__What you have to do__
Give the number of lines containing "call" in this listing, with no other words.

__Material supplied__

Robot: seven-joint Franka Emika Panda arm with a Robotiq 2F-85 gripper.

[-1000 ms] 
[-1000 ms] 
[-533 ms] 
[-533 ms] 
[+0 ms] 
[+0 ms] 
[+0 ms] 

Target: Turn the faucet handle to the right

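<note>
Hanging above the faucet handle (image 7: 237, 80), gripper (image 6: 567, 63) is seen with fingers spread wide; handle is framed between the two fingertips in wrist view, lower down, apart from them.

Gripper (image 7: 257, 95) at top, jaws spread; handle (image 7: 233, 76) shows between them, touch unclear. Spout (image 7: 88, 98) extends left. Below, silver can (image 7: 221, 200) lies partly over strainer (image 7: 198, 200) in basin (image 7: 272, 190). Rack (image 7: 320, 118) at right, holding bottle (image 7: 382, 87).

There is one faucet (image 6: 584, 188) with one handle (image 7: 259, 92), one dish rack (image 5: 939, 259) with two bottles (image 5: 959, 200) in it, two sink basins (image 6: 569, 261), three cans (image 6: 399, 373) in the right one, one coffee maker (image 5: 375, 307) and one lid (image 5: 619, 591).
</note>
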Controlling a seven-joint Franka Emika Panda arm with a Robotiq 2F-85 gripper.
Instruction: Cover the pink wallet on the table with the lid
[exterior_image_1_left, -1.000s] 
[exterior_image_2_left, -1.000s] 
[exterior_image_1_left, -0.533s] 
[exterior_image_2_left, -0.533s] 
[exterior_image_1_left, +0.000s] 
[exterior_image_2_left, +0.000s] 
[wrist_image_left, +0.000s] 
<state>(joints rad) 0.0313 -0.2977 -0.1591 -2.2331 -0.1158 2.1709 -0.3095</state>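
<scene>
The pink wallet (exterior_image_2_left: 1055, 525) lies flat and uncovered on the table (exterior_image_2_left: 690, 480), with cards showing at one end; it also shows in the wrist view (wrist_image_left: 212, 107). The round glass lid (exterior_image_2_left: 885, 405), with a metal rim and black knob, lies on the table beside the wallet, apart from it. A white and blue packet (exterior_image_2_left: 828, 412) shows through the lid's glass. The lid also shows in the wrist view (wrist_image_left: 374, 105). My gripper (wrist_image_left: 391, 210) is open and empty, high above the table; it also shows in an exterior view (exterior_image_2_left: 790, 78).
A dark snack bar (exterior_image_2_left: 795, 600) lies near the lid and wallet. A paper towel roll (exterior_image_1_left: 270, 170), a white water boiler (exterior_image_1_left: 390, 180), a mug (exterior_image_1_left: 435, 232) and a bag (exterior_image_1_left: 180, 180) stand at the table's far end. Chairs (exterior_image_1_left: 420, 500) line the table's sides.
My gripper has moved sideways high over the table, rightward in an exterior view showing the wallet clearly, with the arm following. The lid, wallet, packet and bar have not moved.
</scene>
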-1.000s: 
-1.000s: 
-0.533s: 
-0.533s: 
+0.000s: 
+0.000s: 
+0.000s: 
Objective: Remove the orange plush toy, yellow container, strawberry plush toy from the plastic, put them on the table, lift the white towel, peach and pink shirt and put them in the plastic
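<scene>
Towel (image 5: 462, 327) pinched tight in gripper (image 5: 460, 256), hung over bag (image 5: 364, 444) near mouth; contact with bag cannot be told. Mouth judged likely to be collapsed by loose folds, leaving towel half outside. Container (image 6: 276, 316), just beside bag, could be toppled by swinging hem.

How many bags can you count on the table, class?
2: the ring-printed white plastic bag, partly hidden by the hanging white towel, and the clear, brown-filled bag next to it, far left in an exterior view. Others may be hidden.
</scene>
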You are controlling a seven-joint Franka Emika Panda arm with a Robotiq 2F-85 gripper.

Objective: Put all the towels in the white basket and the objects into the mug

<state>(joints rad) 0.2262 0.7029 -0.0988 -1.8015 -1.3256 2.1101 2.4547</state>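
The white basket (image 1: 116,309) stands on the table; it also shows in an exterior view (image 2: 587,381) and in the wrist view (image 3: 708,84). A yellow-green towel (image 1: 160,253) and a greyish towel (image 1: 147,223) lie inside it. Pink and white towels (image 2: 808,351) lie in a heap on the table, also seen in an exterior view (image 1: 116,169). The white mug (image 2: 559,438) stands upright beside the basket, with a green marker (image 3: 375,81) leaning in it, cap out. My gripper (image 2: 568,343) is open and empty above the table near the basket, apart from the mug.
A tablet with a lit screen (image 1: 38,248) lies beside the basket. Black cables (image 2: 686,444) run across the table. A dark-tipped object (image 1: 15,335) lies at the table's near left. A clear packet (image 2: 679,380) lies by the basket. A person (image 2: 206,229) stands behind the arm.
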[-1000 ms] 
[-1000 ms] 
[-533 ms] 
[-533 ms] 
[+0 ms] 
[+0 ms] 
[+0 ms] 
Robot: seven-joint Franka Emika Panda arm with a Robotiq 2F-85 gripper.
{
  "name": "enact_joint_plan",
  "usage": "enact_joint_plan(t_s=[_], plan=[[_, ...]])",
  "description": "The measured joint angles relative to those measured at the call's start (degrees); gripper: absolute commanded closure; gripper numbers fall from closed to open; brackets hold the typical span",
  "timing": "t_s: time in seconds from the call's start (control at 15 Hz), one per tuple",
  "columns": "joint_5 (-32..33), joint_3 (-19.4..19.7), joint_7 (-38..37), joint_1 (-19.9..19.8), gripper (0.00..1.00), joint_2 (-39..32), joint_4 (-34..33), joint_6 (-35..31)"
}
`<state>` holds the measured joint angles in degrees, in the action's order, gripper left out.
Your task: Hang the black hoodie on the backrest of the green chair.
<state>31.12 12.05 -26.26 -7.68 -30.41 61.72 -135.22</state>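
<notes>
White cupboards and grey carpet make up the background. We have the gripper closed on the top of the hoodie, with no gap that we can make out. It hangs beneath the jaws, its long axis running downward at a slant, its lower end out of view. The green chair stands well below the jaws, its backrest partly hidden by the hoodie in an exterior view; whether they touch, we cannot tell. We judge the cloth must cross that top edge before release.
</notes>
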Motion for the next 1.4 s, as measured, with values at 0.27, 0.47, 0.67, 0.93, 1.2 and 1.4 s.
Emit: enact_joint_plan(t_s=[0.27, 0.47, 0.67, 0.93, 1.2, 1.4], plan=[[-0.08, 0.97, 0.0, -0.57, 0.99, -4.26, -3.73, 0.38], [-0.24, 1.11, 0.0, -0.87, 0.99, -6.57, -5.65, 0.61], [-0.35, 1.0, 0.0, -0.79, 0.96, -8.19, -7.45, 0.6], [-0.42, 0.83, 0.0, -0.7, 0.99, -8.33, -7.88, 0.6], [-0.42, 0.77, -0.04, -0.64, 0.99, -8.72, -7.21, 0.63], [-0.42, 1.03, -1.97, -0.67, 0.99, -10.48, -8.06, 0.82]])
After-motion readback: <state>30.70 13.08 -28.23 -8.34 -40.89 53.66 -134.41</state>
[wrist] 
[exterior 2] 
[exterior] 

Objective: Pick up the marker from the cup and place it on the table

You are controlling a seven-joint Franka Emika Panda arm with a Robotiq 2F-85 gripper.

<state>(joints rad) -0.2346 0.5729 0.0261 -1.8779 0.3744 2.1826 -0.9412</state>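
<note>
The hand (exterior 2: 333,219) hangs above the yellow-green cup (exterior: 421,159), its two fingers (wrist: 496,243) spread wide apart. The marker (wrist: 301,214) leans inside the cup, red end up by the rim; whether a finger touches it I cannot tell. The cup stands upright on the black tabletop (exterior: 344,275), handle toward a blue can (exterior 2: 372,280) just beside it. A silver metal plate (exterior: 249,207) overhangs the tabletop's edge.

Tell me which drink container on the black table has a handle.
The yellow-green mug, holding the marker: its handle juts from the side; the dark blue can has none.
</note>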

__Exercise response__
2